The Committee for Economic Development of Australia has said that constant changes to temporary skilled migration schemes like the 457 visa have been perhaps more harmful than the visas themselves.
In a report released yesterday, titled “Effects of temporary migration”, the committee (CEDA) concluded that “key concerns around temporary skilled migration, such as impacts on local workers as a result of visas such as the 482 and its predecessor the 457, are unfounded.”
“The average base salary for a skilled temporary visa holder is quite high at $95,000, meaning these workers are unlikely to undercut local employment terms and conditions,” said CEDA CEO Melinda Cilento. “In addition, they are a small group, with temporary skilled migrants of working age accounting for less than one per cent of Australia’s labour force.”
But skilled temporary migrants are important to Australia’s tech sector: the top two occupations recruited from overseas in 2017-18 were developers and ICT business analysts.

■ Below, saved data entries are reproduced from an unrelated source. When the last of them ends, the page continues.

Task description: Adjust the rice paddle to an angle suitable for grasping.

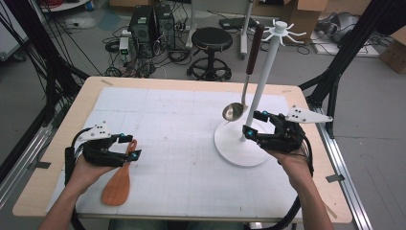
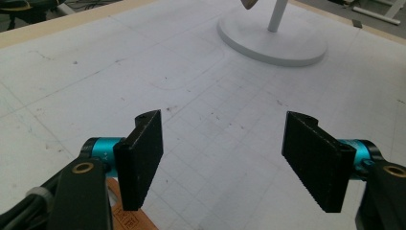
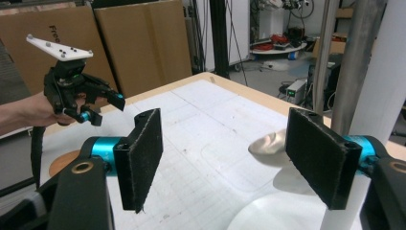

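Wooden and flat, the spatula [image 1: 119, 179] lies on the white gridded mat [image 1: 182, 172] at the near left of the table [image 1: 57, 143], its handle running up under the left gripper [image 1: 130, 146]. That gripper hovers over the handle with its jaws spread wide and nothing between them; in the left gripper view a corner of the handle [image 2: 129, 218] peeks out beneath the left jaw, off to one side and not centred in the gap. If the jaws close from this pose, they would likely miss the handle or clip only its edge, and the spatula could pivot or skid across the mat.

The right gripper [image 1: 253, 125] is also spread open, its jaws standing either side of the white pole of the utensil stand [image 1: 239, 143], low down near the round base. A metal ladle [image 1: 233, 111] with a dark handle hangs from the stand's top hooks, its bowl just beside this gripper. A careless squeeze or sideways nudge on the pole could rock the stand, swing the ladle, and perhaps shake it off its hook; the jaw nearest the bowl could also knock it directly.
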A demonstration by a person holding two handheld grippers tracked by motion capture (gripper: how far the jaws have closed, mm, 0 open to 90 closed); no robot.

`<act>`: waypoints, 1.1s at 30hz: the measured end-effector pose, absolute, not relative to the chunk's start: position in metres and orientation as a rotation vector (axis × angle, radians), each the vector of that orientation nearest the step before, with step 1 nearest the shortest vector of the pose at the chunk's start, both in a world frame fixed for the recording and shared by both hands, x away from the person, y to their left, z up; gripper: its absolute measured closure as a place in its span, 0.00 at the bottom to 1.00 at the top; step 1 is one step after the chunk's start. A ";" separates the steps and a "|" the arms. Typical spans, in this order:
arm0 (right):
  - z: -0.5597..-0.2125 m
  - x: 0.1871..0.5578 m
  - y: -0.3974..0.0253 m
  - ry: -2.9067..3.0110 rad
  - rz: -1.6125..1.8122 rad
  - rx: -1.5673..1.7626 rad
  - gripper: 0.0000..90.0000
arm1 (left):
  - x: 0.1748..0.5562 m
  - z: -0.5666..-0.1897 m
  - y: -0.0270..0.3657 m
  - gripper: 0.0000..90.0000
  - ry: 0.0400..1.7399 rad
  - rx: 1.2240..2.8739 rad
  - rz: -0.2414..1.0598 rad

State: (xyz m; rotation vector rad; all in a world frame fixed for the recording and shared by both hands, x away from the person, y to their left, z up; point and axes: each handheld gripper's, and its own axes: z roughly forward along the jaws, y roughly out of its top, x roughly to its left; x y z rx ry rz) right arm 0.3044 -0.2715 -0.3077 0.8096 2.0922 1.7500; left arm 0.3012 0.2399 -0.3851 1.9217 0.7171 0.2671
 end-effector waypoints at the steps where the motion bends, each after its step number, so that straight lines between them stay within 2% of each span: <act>1: -0.310 0.304 -0.272 2.093 1.746 0.811 0.30 | 0.301 -0.385 0.240 0.35 0.718 1.922 0.268; 14: -0.344 0.295 -0.273 2.104 1.728 0.873 0.23 | 0.302 -0.389 0.245 0.44 0.730 1.939 0.284; 21: -0.357 0.292 -0.269 2.139 1.693 0.879 0.21 | 0.305 -0.398 0.255 0.62 0.800 1.936 0.311; 27: -0.369 0.290 -0.269 2.153 1.682 0.899 0.21 | 0.308 -0.405 0.262 0.72 0.870 1.963 0.350; 33: -0.376 0.289 -0.269 2.153 1.677 0.911 0.21 | 0.310 -0.412 0.267 0.87 0.887 1.986 0.347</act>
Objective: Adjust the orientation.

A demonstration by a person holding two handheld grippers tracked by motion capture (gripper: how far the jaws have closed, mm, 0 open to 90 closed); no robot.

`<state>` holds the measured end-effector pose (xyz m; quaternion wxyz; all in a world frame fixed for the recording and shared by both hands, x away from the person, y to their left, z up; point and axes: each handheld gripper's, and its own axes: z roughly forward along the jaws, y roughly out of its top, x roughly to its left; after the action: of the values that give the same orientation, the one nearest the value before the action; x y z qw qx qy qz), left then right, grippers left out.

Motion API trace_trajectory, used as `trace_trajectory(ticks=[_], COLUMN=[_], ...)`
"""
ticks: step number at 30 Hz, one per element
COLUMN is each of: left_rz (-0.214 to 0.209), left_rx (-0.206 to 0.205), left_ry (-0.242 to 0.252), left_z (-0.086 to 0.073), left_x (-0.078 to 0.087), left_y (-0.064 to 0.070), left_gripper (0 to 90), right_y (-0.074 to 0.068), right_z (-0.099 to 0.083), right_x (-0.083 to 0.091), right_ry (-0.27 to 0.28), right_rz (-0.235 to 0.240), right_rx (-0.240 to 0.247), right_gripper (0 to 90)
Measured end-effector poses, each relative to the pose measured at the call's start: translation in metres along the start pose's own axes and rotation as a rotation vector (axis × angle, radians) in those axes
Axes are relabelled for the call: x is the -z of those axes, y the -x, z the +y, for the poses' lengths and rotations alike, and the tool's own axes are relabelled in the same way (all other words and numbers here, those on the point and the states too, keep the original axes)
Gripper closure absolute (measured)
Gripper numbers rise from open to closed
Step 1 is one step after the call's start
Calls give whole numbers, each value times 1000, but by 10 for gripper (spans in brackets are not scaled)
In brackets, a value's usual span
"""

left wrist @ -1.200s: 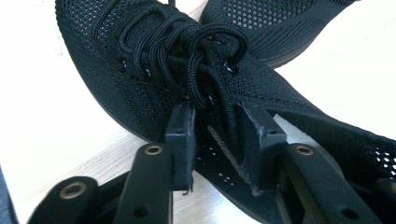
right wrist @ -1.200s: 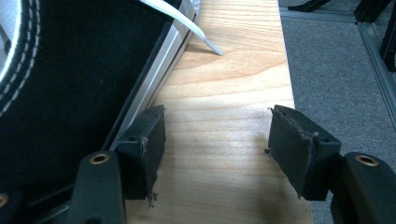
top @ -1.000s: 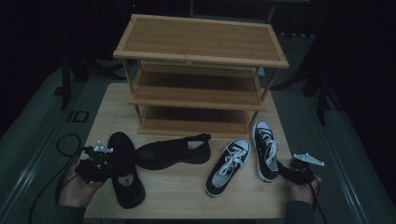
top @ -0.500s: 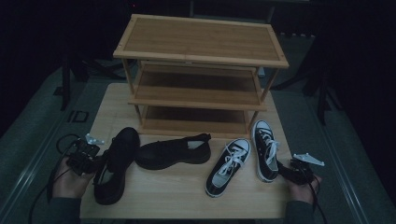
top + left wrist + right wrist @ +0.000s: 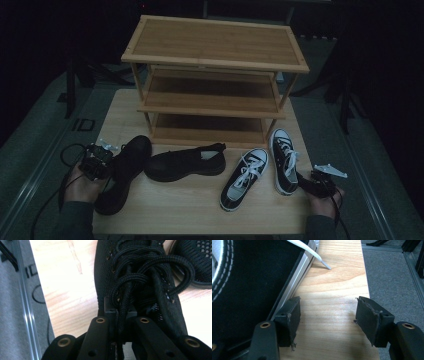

Cilento then said that changes to visas for temporary migrants have proven harmful to local business. She labelled recent policy “unpredictable change” and said it has had the effect of “undermining the ability of business to undertake workforce planning with certainty.
“At a time when more businesses are finding it difficult to source the skills they need, strengthening and providing greater transparency and certainty around temporary skilled migration would support business investment and productivity,” Cilento said.
Temporary migration has often been used by the tech sector to alleviate skills shortages. Opponents of the practice had a win in late 2018 when Indian outsourcer Infosys made a mass hire of locals and graduates after the visa was abolished.
But in the report (PDF), CEDA pointed to supply and demand as a justification for temporary migration and highlighted the technology sector’s needs.
The report found “there are long-term demands coming down the pipeline that look impossible to meet without temporary skilled migration. For example, Australia will need 18,000 more cyber security workers by 2026, against current supply of 500 graduates a year.”
The report makes other arguments for temporary migration, citing a surge of 6,000 skilled workers as helping the resources industry to cope with the last mining boom and therefore contributing to the buoyant economic conditions Australia enjoyed as the GFC ravaged much of the rest of the world. And those conditions, the report argued, brought more backpackers and students who themselves contributed to the economy.
“Temporary migrants also contribute to the economy by paying taxes and spending in the communities in which they live, increasing demand for goods and services and supporting local economic activity and jobs,” Cilento said.
Chapter 3 of the report points out that implantable hearing device company Cochlear, widely considered an exemplar of Australian technology innovation, “utilised temporary skilled migration for a decade to overcome inadequate engineering skills in advanced manufacturing.”
“These engineers built up Cochlear’s advanced manufacturing skill base to the point that it has a stable Australian workforce.”
But the report nonetheless calls for improvement of temporary skilled migration schemes.
“Further work is needed to improve the development of skilled occupation lists to enhance confidence and ensure that lists are as reflective as possible of genuine skills shortages in the economy,” the report says. There’s also a call for “a dedicated streamlined path for intra-company transfers [that] would better promote the international competitiveness of multinational companies in Australia by giving companies greater flexibility in how they source and develop their best global talent.” And please many tech companies along the way!